Even with more transitional housing being built in Central Oregon, there’s still a “critical need” for the Franklin Avenue Shelter, said Nicole Merritt, director of operations with Shepherd’s House, the nonprofit that runs that shelter and the navigation center. According to Merritt, Shepherd’s House doesn’t have plans to add shelter beds elsewhere to fill the need, though the nonprofit is open to working with community partners.

The Franklin Shelter is unique because it provides private and semi-private rooms, Merritt said. Its central location is one of its “greatest assets,” providing easy access to transportation, medical and other needs, she said.

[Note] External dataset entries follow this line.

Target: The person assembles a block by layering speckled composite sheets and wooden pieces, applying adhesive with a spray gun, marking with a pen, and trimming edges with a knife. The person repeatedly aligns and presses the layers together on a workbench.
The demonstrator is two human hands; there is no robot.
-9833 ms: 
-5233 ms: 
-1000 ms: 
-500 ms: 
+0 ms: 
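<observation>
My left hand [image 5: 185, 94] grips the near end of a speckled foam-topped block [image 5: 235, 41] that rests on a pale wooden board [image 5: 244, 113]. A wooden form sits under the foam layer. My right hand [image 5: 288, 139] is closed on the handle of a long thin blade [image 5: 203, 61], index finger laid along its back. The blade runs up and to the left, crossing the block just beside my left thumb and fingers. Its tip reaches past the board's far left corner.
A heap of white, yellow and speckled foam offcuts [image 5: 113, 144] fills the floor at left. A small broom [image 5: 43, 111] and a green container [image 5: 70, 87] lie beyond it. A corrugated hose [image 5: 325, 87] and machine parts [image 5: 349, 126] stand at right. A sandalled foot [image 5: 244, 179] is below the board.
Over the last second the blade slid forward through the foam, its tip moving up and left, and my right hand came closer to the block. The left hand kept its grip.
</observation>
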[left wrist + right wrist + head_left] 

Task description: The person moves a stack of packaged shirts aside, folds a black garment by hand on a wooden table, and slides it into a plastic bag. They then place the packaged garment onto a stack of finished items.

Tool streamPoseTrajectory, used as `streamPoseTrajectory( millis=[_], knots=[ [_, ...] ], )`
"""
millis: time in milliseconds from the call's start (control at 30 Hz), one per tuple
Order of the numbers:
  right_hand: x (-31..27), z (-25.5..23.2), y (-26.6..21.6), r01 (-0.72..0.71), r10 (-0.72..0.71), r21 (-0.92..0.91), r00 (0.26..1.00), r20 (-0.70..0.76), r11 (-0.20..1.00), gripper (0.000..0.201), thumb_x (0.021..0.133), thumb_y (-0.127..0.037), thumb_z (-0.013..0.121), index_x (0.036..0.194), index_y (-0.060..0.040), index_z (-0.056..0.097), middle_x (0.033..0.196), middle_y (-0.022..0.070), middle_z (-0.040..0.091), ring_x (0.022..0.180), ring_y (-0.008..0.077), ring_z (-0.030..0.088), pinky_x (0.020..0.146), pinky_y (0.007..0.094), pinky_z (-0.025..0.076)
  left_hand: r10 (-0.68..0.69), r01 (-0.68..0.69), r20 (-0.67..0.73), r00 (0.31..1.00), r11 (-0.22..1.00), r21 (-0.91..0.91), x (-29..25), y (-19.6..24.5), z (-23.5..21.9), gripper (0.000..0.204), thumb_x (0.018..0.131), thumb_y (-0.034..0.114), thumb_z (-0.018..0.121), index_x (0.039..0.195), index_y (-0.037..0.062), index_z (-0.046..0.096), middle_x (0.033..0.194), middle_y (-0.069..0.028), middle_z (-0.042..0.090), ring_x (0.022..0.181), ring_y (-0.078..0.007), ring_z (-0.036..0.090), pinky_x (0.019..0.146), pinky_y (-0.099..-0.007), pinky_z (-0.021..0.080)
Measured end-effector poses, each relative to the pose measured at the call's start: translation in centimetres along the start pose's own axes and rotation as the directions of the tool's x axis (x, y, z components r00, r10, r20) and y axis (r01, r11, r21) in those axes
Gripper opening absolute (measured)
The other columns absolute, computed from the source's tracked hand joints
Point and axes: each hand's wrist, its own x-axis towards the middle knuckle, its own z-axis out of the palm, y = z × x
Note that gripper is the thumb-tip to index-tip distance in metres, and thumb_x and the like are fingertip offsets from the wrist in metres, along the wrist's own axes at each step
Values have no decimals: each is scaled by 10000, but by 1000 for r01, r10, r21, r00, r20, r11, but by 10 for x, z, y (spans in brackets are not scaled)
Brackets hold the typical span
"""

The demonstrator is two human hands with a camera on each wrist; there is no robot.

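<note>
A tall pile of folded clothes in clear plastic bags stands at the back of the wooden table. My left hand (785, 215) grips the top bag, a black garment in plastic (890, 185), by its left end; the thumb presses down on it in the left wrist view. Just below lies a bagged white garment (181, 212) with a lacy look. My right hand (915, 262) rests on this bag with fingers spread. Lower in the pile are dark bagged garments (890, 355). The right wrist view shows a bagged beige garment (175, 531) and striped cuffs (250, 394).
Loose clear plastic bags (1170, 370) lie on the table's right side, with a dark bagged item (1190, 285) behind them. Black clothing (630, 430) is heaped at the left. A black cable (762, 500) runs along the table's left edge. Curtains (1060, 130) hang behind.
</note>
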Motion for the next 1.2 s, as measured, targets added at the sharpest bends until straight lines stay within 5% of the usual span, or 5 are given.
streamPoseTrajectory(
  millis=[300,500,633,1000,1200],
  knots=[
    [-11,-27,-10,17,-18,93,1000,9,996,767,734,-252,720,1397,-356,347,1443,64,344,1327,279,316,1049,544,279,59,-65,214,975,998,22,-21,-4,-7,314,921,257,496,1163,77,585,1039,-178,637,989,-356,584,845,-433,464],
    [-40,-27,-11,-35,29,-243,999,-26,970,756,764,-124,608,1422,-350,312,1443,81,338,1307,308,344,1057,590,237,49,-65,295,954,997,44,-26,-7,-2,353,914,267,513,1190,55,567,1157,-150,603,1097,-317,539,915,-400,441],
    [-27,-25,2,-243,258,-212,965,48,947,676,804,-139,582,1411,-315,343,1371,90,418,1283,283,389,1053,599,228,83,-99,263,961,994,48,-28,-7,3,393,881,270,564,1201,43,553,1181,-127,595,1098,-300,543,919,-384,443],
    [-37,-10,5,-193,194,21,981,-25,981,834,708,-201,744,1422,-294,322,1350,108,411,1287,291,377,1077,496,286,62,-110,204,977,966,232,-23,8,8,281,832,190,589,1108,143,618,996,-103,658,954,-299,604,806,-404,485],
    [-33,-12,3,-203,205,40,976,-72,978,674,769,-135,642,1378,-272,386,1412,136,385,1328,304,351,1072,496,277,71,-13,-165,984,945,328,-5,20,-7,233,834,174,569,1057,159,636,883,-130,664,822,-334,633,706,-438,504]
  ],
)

“A central location also helps reduce isolation and ensures that people experiencing homelessness can more easily connect with the support they need to stabilize and eventually find permanent housing,” Merritt said in a statement.

Bend Mayor Melanie Kebler, who served as the city council liaison to the Bend Central District before becoming mayor, said she believes the city can still provide adequate shelter services to address homelessness even with the Franklin shelter closed.

“We will continue to work with our nonprofit partners to provide the services needed in Bend, including shelter at another location if needed,” Kebler said.